Excellent teaching at the UW/H: Lecturers find answers to the climate crisis and focus on innovative teaching formats
Three lecturers from Witten/Herdecke University have been honoured for their outstanding and future-oriented teaching concepts.

Witten/Herdecke University (UW/H) aims to make a significant contribution to socially, ecologically and economically changing society through teaching and research, thereby supporting the transformation towards a fairer and more sustainable world. At the same time, its didactic concepts and interactive learning settings promote the personal development of students and a dialogue on an equal footing with lecturers. Three lecturers have now been recognised for their innovative and sustainable teaching concepts.
How do older, chronically ill people get through heatwaves well?
The prospective teaching award "Education for Sustainable Development" goes to the team led by Junior Professor Dr Daniela Schmitz. Her teaching concept deals with the effects of climate change on the health of vulnerable groups. The focus is on the question of how people with chronic limitations can better survive future hot summers. "We are experiencing more and more periods of heat due to climate change. That's why we want to work with our students to develop a concept for heat monitoring so that students can learn how people with chronic limitations can get through the upcoming hot summers," said Daniela Schmitz.
How can climate-friendly development succeed in the global South?
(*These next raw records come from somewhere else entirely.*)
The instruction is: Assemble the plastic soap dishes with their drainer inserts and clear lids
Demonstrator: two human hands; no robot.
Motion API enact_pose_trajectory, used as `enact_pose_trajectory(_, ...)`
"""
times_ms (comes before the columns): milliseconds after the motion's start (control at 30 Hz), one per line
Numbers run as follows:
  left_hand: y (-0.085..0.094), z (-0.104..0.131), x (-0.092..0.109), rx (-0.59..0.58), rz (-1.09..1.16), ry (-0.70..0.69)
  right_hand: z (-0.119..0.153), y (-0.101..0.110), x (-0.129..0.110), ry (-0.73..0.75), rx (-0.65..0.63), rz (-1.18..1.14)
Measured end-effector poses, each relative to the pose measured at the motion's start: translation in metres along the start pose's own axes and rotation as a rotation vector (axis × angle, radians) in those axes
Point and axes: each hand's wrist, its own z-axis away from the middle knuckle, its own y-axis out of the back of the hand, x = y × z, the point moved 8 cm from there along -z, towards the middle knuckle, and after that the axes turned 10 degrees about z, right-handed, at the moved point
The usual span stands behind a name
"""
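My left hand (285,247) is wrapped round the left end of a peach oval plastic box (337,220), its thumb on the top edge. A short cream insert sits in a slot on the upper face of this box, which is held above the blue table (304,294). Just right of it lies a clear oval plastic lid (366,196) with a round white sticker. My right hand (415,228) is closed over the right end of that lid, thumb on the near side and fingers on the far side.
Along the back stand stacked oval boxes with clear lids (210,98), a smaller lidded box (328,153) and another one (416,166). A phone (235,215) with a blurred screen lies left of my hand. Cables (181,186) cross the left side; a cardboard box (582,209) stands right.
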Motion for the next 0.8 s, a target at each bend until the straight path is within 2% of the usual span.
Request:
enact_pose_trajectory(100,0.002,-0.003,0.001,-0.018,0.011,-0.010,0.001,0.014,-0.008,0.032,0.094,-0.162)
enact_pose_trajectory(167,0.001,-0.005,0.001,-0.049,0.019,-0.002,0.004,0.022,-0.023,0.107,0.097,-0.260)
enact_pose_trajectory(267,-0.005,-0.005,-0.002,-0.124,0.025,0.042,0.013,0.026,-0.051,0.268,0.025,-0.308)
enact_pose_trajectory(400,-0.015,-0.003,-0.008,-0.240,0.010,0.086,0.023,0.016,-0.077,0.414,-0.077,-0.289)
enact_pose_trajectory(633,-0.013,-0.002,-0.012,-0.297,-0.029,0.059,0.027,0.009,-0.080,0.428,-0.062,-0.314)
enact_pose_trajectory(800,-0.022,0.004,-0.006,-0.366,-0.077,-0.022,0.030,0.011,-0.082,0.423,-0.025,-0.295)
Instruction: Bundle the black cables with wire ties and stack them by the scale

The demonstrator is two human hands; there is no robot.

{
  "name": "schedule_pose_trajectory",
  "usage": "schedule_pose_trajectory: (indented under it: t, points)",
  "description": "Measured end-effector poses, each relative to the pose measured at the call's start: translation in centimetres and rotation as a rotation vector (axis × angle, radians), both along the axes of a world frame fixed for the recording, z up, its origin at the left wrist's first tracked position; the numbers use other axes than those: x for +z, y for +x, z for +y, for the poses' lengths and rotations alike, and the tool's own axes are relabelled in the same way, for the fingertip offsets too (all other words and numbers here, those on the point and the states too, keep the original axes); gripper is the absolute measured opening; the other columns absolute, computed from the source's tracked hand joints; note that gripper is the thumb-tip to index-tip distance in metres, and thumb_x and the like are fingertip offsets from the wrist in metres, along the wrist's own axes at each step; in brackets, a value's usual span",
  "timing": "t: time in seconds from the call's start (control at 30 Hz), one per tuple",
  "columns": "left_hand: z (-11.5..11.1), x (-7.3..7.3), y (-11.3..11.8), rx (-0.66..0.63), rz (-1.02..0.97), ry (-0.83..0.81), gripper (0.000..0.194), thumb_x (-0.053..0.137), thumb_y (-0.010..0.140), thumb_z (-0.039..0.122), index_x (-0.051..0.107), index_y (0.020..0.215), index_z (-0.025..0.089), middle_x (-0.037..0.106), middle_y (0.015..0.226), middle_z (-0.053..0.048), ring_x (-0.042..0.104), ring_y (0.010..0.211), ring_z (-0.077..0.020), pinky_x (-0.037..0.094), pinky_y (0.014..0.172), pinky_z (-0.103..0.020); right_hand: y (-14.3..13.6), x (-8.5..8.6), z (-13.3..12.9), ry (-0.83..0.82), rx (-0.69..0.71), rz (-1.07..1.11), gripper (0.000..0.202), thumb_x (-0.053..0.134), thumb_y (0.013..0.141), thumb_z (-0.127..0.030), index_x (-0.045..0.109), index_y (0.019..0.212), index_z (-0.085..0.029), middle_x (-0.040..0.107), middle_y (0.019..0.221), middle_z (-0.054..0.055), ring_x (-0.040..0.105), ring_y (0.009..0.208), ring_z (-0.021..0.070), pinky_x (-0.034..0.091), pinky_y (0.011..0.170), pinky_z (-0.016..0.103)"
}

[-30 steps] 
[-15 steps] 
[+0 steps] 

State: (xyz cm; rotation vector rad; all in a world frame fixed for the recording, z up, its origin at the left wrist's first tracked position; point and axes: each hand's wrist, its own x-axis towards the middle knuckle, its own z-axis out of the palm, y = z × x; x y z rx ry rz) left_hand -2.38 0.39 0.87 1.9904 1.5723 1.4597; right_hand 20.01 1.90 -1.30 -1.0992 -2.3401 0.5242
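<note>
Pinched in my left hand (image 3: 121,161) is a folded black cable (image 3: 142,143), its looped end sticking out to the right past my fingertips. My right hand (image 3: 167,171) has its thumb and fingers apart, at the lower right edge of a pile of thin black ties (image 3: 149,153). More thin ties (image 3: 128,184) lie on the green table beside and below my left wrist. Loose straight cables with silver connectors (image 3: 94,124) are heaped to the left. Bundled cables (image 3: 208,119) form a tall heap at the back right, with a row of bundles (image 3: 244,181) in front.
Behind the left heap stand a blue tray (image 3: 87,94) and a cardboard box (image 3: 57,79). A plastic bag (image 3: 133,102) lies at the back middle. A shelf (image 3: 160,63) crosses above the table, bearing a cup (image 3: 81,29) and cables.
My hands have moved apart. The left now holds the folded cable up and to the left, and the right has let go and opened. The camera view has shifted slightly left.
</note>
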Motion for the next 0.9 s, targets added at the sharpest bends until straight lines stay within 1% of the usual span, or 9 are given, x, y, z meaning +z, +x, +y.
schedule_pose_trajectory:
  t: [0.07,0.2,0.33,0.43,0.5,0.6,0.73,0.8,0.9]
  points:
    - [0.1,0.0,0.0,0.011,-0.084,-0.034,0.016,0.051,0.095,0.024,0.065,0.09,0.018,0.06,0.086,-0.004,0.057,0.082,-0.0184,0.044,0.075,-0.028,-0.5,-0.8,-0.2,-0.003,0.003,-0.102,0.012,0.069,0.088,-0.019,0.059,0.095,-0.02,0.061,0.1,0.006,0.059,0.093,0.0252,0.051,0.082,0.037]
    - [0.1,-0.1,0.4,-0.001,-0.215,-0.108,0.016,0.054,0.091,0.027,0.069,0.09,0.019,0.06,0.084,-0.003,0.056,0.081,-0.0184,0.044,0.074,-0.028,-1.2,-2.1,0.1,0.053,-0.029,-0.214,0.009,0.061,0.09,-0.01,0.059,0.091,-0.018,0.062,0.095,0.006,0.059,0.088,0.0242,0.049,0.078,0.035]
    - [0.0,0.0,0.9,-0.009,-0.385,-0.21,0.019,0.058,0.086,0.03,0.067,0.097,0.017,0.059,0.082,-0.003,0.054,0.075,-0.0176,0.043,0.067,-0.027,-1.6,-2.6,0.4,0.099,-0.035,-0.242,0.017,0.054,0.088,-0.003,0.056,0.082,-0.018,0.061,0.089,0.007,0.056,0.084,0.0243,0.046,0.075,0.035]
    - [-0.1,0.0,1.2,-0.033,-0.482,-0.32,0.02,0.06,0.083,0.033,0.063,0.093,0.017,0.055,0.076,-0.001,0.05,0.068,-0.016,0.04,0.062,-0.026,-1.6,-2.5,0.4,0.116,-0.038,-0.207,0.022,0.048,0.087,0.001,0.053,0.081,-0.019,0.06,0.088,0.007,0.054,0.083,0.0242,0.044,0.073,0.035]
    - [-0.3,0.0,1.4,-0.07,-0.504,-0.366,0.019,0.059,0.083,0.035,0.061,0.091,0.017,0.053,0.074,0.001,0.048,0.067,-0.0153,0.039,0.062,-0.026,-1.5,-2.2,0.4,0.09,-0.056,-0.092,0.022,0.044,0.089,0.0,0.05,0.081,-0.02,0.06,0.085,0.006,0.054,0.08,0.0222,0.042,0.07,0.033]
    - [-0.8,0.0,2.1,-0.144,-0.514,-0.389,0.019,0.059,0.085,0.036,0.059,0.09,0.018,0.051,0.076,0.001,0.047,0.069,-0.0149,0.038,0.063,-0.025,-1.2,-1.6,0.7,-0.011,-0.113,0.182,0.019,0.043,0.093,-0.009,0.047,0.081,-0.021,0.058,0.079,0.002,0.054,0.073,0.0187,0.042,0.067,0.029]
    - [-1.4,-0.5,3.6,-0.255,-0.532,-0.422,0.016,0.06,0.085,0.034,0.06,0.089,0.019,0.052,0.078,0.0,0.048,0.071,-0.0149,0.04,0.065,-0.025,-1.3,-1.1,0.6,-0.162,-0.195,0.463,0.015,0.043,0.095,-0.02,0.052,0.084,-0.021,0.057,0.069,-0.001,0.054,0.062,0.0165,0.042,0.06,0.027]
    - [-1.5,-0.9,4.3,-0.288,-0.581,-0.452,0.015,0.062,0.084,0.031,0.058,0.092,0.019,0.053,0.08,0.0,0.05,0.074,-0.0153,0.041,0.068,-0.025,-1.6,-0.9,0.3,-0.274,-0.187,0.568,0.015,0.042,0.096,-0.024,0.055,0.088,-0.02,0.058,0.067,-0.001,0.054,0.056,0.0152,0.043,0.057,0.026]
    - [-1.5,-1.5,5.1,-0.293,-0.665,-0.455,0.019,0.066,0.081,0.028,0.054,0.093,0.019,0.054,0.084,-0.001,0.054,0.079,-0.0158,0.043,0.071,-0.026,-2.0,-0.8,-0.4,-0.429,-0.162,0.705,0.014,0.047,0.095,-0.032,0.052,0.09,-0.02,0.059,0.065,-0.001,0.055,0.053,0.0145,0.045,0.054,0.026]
The second prize, also a teaching award for "Education for Sustainable Development", was awarded to economist Jun.-Prof. Dr Magdalene Silberberger from the Faculty of Management, Economics and Society for her teaching concept in the field of development cooperation. Together with her students, she wants to show how development and climate financing are interlinked with the general development of the global South. "The big problem is that the different dimensions of development are not being considered together and sometimes completely contradictory goals are being pursued. For example, we still have more fossil-fuelled development projects than renewable energy projects," says Silberberger. In the seminar, students are asked to get to the bottom of these facts and bring all these dimensions together. To make the topic more tangible, researchers from the regions of the global South will be invited to UW/H.
"It is important to me to encourage the courage of my students"
The third teaching prize is awarded by UW/H students - this year to Dr Andreas Vahlenkamp from the Department of Dentistry. He is recognised as an inspiring, cooperative, trustworthy and didactically skilled lecturer and senior physician and receives the "Award for Innovative and Outstanding Teaching". "I feel incredibly honoured and encouraged in the way I feel and understand teaching. It is important to me to encourage my students to realise their own talents. When they come from preclinical education to the clinical part, they can't be fully trained dentists, but they should believe in their abilities and dare to try things they haven't done before. That is my didactic credo," emphasises Dr Vahlenkamp. The prerequisite for this is to recognise students as individuals and to treat them with trust and as equals.
The teaching awards were presented as part of Education Day at the UW/H. The "Prize for Innovative and Outstanding Teaching" is endowed with 2,500 euros. The two winners of the "Witten Education for Sustainable Development" prize each receive 1,250 euros.